Data-side / control-side asymmetry. Today the engine supports one observability pattern: the trace field — nodes append to a list-typed reducer field, and the final state carries the history. That's the data-side pattern, and it falls out of existing State + reducer primitives. The control-side equivalent — external code observing execution as it happens — has no primitive. This leaves intermediate state inside subgraphs invisible to anything outside the graph: subgraph-internal fields that aren't projected back per §2 vanish after each merge, and the engine keeps no snapshot history.
Foundational primitive for deferred capabilities. Streaming outputs, checkpointing/resume, and human-in-the-loop interrupts (all listed in §7 Out of scope of the graph-engine spec) each need "where does the engine let external code observe?" answered before they can be spec'd. Landing the hook first means those later proposals compose on a stable seam rather than negotiating one ad hoc.
Immediate user value. With the hook in place, users can build observability integrations (Langfuse, structured logs, custom dashboards) today, without waiting for the pipeline layer to ratify. The hook's own surface area is small — a callback signature — which is far easier to design well than the larger features that would consume it.

Detailed design¶

Promote §6 of spec/graph-engine/spec.md from informative to normative and replace its body with the text below. Add one cross-reference to §3 Execution model so the hook's position in the step loop is explicit.

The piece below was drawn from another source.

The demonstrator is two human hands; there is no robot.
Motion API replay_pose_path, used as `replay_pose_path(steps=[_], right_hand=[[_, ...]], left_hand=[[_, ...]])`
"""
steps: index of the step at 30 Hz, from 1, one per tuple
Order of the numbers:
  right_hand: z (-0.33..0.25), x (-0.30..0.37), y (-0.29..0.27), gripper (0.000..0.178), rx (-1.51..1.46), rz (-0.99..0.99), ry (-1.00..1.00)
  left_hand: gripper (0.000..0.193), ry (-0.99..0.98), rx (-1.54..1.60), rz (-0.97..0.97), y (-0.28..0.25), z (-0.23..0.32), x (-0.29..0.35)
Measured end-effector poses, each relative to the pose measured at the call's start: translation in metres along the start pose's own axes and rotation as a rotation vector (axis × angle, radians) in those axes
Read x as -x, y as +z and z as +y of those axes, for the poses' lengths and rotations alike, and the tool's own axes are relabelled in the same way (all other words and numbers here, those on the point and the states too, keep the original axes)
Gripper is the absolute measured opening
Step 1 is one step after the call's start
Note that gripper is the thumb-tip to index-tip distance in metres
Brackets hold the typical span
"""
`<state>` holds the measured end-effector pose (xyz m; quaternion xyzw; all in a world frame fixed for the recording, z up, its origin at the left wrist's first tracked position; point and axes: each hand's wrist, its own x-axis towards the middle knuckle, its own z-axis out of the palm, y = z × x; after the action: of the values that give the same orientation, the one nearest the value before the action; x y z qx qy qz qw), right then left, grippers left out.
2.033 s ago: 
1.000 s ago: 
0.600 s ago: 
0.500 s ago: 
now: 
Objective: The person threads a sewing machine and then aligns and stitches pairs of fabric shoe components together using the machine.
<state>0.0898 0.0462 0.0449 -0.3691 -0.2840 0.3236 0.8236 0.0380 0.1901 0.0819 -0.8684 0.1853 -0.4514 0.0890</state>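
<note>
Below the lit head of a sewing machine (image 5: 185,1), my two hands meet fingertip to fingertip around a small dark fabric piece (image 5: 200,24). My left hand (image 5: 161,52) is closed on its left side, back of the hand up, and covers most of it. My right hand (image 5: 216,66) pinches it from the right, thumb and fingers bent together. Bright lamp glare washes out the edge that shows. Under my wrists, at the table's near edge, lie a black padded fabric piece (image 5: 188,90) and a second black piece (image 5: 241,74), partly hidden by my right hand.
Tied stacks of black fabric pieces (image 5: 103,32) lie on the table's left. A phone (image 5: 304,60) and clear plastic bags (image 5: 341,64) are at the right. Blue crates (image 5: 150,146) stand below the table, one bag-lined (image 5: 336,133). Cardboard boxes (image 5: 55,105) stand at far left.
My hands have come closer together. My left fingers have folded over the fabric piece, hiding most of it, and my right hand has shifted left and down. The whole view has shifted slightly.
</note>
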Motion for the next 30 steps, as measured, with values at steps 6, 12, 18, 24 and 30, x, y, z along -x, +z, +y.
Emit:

§6 Observer hooks (new body, normative)¶

The compiled graph MUST expose a way to register one or more observers. An observer is a function or callable that receives a node event and returns nothing of interest to the engine. Observers inspect execution as it happens; they MUST NOT alter state, routing, or any other aspect of the graph run.

An implementation MUST support at least two registration modes:

Graph-attached. Observers registered on a compiled graph fire on every invocation of that graph until removed.
Invocation-scoped. Observers passed to a single invocation fire only for that invocation.

An implementation MAY provide additional registration modes; these two are the minimum.

Observers attached to a compiled graph fire whenever that graph runs — whether invoked directly by a caller or as a subgraph inside a parent. A subgraph's attached observers therefore receive events for the subgraph's internal nodes during a parent run, in addition to any observers attached to or passed to the parent.

Observers MUST be asynchronous — the delivery queue awaits each observer to coordinate its completion. In Python this means async def observers; in TypeScript, functions returning Promise<void>. An implementation MAY accept synchronous observers by wrapping them internally, but this specification models observers as async to keep delivery semantics well-defined.

Event delivery. Observer events are delivered asynchronously with respect to graph execution. The graph's execution loop MUST NOT await observer processing; observer latency MUST NOT affect node execution timing. Each invocation of the outermost graph has an observer delivery queue that runs concurrently with graph execution.

The delivery queue MUST be strictly serial across the entire invocation. For a given invocation:

No two observers receive the same event concurrently.
No observer receives event e+1 until every observer has finished receiving event e.
Observers receive each event in the following deterministic order:
Graph-attached observers, outermost graph down to the graph that directly owns the node (within each graph, in registration order).
Invocation-scoped observers passed to the outermost invoke call, in the order they were passed.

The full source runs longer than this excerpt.